第4話 まつられし者
秋月春人の身体は、もはや「変化」では済まされなかった。
右腕から肩にかけて、肌がまるで硬質な土器のようにひび割れ、文様が浮かんでいる。
その模様は、あの“盈呪ノ匣”に刻まれていた線と、まったく同じ形だった。
さらに──
夜になると、五感のうちのどれかが“誰かのもの”と入れ替わる。
その夜は、「視覚」が自分のものではなかった。
見えているのは、自室の鏡。
だが、鏡の中からこちらを見ているのは、“白無垢の自分”だった。
その口がゆっくり動く。
「おまえはもう、“まつる側”には戻れないよ」
教授のつてを頼りに、春人は「白神村」の最後の記録保持者とされる人物に会う。
老人の名は、神崎源十郎。
かつて白神村で巫女を務めた一族の末裔だ。
神崎は、春人を見るなりつぶやいた。
「おまえ、影が鳴いてるな」
春人は問う。
「祀るとは……何なんですか。
僕の家は、秋月家は、本当に祀り人だったのか」
神崎は静かにうなずいた。
「“祀る”とはな、呪いを受け入れ、自らを器とすることじゃ。
おまえの家は、代々“盈呪ノ匣”を背負って生きてきた。
ただし……おまえの父親の代で、儀式を放棄した」
春人の中で何かが凍りついた。
「じゃあ僕は……その代償を払わされてるってことですか」
神崎は言う。
「いや、おまえ自身が選ばれたんじゃ。
“匣に見つかった”んだよ。まつるか、まつられるかを」
神崎は、春人に一本の黒縄を渡す。
その縄は、まるで生きているかのように、脈動していた。
「これで“うつし”を縛れ。
縛ったうえで、己の影を焼きつけろ。
成功すれば、“器”の座に戻れるかもしれん」
春人は問う。
「失敗したら?」
神崎は無言のまま、袖をまくって見せた。
そこには、人のものとは思えぬ腕が、くくりつけのように存在していた。
「“途中で失敗した者”の成れの果てよ。
半分“あちら”に喰われたまま、こうして生きている」
春人は、鏡の中の自分と向き合う。
床に“盈呪ノ匣”を据え、黒縄を傍らに置き、部屋の四隅に塩を撒く。
時計の針が午前零時を指した瞬間、部屋の気配が一変する。
どこからともなく、佐久間の声が聞こえた。
「俺……ちゃんと祀れなかったんだよ。
次はおまえの番だ。代わってくれ」
空気が凍る。
ふと、窓の外を影が這う。
それは“うつし”──佐久間の影だった。
春人は黒縄を掴み、影の先端に投げつける。縄は勝手に動き、影を縛り上げる。
部屋に悲鳴のような風が吹いた。
だがそれは“声”だった。
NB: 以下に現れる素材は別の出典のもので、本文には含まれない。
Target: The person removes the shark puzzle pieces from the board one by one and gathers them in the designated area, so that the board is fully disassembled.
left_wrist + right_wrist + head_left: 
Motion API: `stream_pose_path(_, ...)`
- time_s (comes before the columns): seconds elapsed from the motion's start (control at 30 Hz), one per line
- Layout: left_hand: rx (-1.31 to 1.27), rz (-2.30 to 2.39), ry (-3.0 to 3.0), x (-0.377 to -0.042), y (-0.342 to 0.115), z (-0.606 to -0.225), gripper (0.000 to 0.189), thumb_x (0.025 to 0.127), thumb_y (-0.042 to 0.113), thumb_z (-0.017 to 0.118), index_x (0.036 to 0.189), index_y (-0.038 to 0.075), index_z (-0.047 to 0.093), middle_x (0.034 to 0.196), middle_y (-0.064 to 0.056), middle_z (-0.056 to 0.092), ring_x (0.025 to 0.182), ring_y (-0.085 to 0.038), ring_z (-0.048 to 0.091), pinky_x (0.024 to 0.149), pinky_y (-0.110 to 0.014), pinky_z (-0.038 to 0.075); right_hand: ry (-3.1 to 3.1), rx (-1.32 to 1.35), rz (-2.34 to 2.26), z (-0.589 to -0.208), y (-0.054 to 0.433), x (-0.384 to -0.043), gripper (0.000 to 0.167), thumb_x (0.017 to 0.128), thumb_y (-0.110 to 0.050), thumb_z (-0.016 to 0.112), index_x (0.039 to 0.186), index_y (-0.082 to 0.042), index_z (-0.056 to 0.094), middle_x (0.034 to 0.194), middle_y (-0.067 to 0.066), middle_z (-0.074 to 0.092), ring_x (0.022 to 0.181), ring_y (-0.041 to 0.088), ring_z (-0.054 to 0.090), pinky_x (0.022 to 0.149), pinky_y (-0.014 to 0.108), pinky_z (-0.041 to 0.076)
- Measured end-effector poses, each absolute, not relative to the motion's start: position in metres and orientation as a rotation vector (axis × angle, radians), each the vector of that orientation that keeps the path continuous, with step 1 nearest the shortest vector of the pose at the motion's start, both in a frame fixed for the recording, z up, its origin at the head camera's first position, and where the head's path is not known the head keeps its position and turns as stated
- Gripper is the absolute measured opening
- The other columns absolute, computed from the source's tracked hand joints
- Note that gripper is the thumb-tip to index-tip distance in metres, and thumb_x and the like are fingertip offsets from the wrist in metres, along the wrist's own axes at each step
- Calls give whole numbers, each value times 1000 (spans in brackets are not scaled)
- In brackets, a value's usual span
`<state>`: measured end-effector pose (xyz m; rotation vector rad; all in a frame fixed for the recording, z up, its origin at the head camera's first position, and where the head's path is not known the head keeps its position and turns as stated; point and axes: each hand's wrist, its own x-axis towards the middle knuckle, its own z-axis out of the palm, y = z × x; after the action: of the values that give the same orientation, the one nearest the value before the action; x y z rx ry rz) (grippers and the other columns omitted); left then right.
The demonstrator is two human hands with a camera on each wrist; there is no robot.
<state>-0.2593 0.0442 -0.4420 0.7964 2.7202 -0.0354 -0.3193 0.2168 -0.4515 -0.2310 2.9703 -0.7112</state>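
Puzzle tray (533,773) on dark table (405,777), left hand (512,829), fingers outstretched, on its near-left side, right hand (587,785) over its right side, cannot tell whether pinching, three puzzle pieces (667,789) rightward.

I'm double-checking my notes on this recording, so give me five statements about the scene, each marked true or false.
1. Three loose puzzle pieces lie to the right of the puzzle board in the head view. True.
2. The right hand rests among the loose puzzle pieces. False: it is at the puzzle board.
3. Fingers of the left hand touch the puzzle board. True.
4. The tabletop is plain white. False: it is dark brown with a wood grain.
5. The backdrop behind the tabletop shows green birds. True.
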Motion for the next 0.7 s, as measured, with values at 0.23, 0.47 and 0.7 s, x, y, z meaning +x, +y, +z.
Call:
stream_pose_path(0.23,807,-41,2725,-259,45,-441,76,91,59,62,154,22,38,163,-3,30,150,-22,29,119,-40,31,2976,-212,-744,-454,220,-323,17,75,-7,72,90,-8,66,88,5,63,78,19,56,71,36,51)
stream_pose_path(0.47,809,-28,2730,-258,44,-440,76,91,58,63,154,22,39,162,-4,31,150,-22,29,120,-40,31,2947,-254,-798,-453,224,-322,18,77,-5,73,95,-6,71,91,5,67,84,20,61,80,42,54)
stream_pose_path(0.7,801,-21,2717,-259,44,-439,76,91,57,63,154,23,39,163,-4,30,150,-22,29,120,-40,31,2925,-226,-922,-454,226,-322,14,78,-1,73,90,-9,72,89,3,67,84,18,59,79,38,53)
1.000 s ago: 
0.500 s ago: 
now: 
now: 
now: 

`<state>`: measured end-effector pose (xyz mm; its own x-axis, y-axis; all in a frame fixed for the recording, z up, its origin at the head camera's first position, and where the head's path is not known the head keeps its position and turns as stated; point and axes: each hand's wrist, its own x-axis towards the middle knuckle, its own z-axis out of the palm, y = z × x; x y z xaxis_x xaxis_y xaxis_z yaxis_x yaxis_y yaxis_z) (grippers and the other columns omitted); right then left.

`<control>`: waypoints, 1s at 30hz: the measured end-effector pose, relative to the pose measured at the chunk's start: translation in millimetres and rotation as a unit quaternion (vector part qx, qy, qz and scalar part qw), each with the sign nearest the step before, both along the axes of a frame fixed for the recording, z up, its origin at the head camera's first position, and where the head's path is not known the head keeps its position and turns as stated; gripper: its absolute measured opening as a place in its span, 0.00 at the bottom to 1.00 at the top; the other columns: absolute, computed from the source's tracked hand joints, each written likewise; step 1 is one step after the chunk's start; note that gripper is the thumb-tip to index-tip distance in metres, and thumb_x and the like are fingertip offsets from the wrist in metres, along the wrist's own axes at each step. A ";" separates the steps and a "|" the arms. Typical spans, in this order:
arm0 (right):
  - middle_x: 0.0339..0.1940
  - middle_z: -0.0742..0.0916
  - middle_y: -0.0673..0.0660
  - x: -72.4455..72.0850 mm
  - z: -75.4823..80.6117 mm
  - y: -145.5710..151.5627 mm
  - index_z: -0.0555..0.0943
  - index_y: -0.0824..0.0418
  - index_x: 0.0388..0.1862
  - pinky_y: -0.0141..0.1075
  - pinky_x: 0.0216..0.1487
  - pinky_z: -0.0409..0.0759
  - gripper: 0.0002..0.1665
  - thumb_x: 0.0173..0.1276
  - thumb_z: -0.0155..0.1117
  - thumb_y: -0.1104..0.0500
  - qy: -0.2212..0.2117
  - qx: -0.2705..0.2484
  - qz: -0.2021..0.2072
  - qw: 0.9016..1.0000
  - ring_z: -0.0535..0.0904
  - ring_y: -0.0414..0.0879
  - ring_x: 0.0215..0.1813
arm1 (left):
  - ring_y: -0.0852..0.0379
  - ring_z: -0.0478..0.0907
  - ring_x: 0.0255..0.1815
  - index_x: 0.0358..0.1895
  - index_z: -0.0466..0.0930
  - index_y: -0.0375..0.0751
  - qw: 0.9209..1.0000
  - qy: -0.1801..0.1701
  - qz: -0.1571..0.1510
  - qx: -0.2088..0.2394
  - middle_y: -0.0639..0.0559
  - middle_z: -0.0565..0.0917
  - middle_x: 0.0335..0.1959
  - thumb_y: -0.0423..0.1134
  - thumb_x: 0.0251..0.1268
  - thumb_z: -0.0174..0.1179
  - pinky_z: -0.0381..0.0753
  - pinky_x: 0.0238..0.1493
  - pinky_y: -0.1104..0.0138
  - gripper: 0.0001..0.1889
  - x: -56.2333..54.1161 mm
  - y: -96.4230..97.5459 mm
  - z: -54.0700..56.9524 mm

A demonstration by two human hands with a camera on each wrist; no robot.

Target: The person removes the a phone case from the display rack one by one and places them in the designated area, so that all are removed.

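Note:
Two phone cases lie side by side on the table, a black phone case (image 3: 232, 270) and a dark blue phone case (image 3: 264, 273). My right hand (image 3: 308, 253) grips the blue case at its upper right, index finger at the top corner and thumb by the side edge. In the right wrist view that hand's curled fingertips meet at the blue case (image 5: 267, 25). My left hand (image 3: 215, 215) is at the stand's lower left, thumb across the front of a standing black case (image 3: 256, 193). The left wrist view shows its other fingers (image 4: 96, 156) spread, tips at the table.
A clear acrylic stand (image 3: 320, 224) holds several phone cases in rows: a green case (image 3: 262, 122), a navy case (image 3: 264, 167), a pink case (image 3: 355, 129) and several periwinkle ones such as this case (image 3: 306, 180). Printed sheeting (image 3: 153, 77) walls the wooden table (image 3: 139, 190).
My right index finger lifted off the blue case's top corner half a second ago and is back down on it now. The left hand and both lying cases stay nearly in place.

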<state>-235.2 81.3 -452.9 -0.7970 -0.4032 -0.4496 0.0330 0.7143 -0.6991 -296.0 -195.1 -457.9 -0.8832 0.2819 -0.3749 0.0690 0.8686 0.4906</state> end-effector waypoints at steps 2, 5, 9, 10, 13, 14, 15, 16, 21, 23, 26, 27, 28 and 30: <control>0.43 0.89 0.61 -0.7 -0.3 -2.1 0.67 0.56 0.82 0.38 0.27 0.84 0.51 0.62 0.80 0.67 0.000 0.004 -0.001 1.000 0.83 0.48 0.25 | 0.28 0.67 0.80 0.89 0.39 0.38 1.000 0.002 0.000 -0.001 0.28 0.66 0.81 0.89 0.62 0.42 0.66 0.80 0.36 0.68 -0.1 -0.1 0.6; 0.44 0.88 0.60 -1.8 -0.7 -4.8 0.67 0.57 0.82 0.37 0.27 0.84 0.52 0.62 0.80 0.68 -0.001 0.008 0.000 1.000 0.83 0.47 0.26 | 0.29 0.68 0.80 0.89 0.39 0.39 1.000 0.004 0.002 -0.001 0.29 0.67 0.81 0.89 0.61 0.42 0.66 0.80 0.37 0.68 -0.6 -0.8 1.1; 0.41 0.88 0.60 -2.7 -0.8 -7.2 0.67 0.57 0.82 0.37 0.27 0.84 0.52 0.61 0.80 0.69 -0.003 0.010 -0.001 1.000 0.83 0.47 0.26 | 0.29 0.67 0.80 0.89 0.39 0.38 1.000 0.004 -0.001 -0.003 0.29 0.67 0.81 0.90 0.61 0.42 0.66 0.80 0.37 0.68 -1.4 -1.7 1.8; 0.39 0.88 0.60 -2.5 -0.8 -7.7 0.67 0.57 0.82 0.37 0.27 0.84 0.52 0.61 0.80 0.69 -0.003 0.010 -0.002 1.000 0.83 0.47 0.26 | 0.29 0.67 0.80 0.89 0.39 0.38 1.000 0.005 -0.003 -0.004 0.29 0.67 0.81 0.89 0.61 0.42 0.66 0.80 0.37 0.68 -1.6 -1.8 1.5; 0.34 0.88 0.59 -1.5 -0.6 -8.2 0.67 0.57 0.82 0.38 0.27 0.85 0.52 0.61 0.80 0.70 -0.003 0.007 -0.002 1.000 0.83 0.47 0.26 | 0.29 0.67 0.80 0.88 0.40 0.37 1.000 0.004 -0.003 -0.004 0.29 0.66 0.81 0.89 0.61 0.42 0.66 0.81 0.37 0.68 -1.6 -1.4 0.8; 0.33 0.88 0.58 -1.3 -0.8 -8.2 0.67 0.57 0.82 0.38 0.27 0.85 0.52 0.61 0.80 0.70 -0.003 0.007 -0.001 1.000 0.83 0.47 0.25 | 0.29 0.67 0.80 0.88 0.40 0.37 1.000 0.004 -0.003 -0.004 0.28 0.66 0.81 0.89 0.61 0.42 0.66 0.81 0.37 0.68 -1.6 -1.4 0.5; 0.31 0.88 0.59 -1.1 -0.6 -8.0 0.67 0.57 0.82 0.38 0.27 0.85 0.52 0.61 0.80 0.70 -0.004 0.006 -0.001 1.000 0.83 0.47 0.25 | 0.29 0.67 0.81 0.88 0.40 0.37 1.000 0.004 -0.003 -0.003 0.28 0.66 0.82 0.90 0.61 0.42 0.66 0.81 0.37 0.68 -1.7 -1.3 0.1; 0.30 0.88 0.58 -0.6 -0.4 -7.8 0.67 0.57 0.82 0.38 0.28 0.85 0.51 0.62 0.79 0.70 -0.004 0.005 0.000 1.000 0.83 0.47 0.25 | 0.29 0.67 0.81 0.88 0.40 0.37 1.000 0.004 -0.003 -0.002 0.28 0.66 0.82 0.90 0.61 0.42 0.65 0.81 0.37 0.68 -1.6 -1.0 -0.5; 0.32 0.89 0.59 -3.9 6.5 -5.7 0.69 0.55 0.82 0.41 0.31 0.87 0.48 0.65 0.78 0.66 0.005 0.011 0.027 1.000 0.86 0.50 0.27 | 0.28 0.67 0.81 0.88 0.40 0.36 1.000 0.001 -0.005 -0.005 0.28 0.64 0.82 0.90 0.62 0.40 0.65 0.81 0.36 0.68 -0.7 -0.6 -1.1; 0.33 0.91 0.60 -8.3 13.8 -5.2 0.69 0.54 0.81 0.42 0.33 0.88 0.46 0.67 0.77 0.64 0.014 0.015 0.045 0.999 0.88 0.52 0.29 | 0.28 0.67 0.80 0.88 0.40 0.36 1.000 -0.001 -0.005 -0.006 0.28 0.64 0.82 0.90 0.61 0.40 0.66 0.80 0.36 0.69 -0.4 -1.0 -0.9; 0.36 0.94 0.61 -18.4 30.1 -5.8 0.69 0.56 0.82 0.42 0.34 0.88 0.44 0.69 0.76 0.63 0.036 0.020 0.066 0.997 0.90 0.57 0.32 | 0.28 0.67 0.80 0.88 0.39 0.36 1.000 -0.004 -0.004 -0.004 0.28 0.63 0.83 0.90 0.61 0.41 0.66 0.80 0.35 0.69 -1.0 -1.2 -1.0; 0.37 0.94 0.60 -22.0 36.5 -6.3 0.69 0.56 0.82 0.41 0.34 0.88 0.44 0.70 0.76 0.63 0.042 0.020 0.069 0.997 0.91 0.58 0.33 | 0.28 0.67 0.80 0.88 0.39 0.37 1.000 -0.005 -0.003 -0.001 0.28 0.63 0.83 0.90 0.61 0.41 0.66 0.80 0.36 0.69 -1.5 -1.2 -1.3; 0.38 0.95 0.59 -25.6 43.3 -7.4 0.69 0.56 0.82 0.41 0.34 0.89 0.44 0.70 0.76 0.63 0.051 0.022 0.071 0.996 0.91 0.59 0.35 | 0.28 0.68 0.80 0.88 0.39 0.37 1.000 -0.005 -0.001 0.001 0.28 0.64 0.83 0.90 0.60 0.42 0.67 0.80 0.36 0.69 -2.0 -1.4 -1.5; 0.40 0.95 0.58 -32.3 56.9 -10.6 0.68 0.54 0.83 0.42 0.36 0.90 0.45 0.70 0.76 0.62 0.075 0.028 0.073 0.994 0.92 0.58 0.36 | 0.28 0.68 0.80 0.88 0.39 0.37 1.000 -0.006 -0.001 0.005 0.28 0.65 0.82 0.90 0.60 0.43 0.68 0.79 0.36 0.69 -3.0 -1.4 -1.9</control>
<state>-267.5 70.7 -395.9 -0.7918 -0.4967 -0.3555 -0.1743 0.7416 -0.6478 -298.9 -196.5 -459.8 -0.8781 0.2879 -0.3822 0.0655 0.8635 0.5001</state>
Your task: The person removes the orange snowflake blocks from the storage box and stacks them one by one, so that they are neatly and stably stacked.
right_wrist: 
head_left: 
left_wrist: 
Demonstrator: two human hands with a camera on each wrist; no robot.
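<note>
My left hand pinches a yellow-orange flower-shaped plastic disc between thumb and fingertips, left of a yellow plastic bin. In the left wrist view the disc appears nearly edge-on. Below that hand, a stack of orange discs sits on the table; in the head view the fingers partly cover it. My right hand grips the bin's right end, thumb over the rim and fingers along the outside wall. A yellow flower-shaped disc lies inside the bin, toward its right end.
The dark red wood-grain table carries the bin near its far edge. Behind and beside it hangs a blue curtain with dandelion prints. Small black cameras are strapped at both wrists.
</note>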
佐久間の――いや、“うつし”の――断末魔。
春人は、自分の右手のひび割れ部分に、“盈呪ノ匣”を押し当てる。
血がにじみ、文様が焼き付く。
そして、影がひとつに溶けた。
「──おまえ、祀ったね」
白無垢の巫女が、鏡の中で微笑んだ。
「でもね……祀るってことは、
それだけ、“祀られるもの”を体に残すってことなんだよ」
翌朝、春人は目を覚ます。
鏡の中には、ようやく“自分”が戻っていた。
右手は、以前のように見える。
だが──肌の下で、“何か”がゆっくりと動いている。
テレビのニュースが流れていた。
「今朝、○○大学構内で、皮膚のない遺体の一部が発見され……」
映像には、うつむいた学生の姿が映る。
その影が、ひとつ多かった。
春人はテレビを消し、ぽつりとつぶやく。
「俺は……祀れたのか?
それとも、祀られたままなのか……?」
その夜、夢の中でまたあの巫女が現れる。
だが今度は、春人の顔にそっくりな“男の巫女”がこう言った。
「おまえさ……もう“誰かを祀る側”じゃないよ。
いま、誰かがおまえを祀ろうとしてるの。